"Frightful and delightful: a comforting (to some, anyway) reminder that no one sleeps alone." — Kirkus Reviews
"This prequel to Noll’s I Need My Monster (2009) is reminiscent of the Pixar film Monsters, Inc., in which professional monsters visit bedrooms to scare young children. When little Ethan reaches under his bed for a toy truck, he discovers five pairs of huge eyes staring back at him. A number of potential monsters have come to compete for the role of scaring him into staying in bed all night. Having blown their cover, the monsters emerge and take turns auditioning to see who can scare Ethan the most. The monsters are quite small, though, and he isn’t easy to scare; in fact, Ethan is delighted by the monsters’ amusing antics. McWilliam’s illustrations, done in pencil and digital acrylic paint, are bright and wonderfully lifelike—so much so that even the goofy-looking monsters may be a bit too much for the youngest readers. For those children who are ready for a little scare, though, this is a clever, fun romp." — Connie Fletcher, Booklist Online
"Monster fans are going to enjoy every page and maybe learn a little more about monsters along the way. Ethan is looking for a toy and runs across a strange letter. Soon, five pairs of eyes are staring back at him from underneath his bed.

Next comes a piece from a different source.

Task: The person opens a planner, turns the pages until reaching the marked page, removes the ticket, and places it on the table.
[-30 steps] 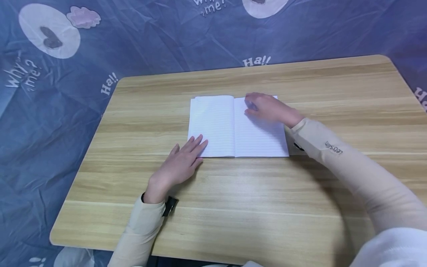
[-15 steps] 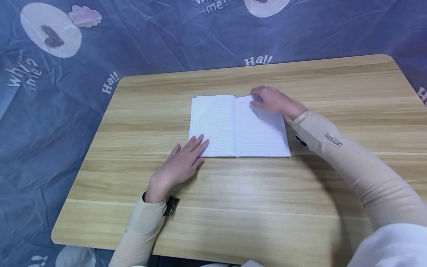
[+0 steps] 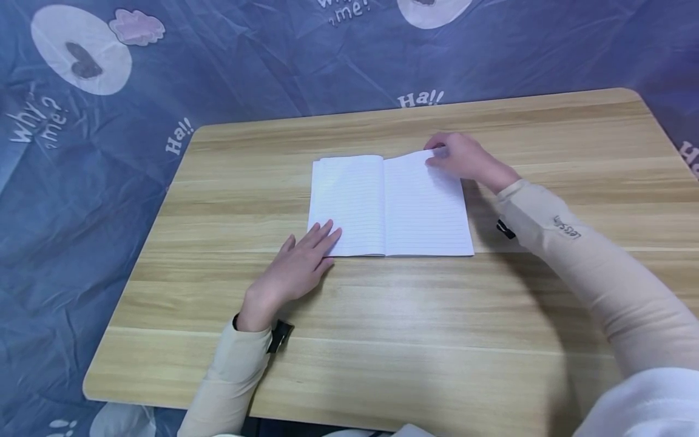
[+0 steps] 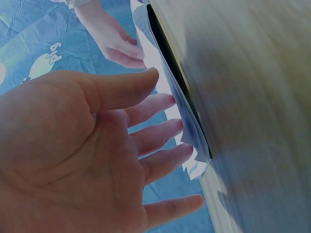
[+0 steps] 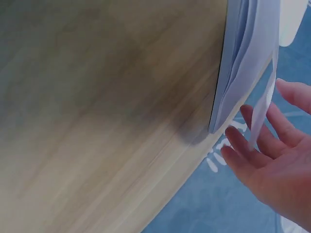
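Observation:
An open notebook (image 3: 346,194) with lined white pages lies near the middle of the wooden table. My left hand (image 3: 292,267) rests on its lower left corner, fingers spread and straight. At the top right corner, my right hand (image 3: 466,161) holds a page (image 3: 423,209) between thumb and fingers. That corner is raised, and its top edge curves upward from the spine. In the right wrist view the lifted page (image 5: 265,102) stands apart from the stack of pages beneath it, with fingers (image 5: 272,141) behind it. The left wrist view shows my left fingertips at the notebook's edge.
The light wooden table (image 3: 382,340) extends on all sides of the notebook. Behind it and to the left hangs a blue cloth (image 3: 262,60) printed with white shapes and words. Each forearm wears a beige sleeve (image 3: 579,261) with a black strap piece near the wrist.
My right hand has moved right and away from me, from over the right page to its top right corner, raising that corner. The left hand has stayed in place.

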Action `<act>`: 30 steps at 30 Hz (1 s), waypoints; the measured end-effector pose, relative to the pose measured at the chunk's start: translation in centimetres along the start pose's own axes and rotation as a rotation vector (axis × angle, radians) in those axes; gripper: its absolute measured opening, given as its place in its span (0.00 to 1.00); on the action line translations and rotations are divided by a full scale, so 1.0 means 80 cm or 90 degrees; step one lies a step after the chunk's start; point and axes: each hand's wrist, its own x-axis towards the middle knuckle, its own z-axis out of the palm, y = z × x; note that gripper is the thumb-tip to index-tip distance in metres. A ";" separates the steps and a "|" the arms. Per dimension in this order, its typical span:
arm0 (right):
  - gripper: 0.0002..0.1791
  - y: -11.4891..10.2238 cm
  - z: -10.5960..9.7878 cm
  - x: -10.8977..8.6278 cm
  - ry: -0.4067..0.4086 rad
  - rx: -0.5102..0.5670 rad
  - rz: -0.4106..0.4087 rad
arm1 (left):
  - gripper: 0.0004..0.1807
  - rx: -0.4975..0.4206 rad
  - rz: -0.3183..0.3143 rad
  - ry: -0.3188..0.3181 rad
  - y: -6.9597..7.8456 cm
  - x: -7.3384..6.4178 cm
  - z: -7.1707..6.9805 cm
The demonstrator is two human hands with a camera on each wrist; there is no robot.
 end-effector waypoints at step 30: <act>0.24 0.021 -0.006 -0.053 0.063 0.304 0.128 | 0.31 0.004 -0.005 -0.005 -0.001 0.002 0.003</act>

These are monsters—furry, cute, long-tailed, and sweet. But these monsters are there for a reason. They need to learn the rules when it comes to kids and bedtimes. One of the monsters is sure to be perfect for Ethan, but it will take a bit of testing to find out which one it will be. This reminded me a bit of Monsters Inc. but with a sweeter vibe. Ethan finds having monsters under his bed and in his room a little surprising, but he takes it all in stride and enjoys the fun. The monster rules seem sensible, but lead to funny situations and make it clear that finding the perfect monster-kid match isn't always easy. The monsters each bring their own personality and charm, and when Ethan and his monster are finally paired, it's simply heart-warming. Even if it might mean a little bit of a scare along the way. The illustrations are super fun to gaze through. Each monster is portrayed uniquely and holds enough emotions to make them easy to like/love. There are little details to bring the pictures to life as they follow the tale and help the humor and friendship grow more vivid with each page. It's simply a cute story young listeners are sure to enjoy."—Tonja Drecker, Bookworm for Kids
"Author Noll certainly provides the impetus for getting kids to hop in bed and stay there, but the droll, big-eyed Ethan and the pseudo-dreadful monsters under the bed done up believably by artist Howard McWilliam in pencil and acrylic make this series prime monster fodder for Halloween, --not to mention anytime bedtime stories for kids who need a reason to keep their feet in bed, well out of the way of what's under there."—Books for Kids
"My toddler doesn’t know if she wants to wear pants today, but she definitely wants “more monster.” The new board book Are You My Monster?, by Spanaway author, teacher and mother of four Amanda Noll, is a big hit in our house with the under-2 crowd. The story follows a little boy named Ethan as he compares a drawing of his monster to a series of spectacular real-life monsters. Are their teeth big or small? Do the colors match? Is the tail long or short? Illustrated by Howard McWilliam, a children’s book artist who doubles as the cover artist of the magazine The Week, the fantastic monsters inspire even the most timid of readers to invent characters and read aloud in silly voices. My little one was equally smitten with McWilliam’s board book I Love My Dragon, which follows a boy and his giant dragon as they go to the beach, swim in the pool, and eat snacks (the toddler version of gym, tan, laundry). For older kids, How I Met My Monster is the forthcoming prequel to I Need My Monster. The story follows Ethan as goofy monsters emerge from under the bed and compete to become his official monster by scaring him into staying in bed. Their attempts, more funny than frightening, will have readers ages 4-8 giggling themselves into peaceful slumber."—Sydney Parker, Seattle's Child
In a tardy prequel to I Need My Monster (2009), candidates for that coveted spot under the bed audition.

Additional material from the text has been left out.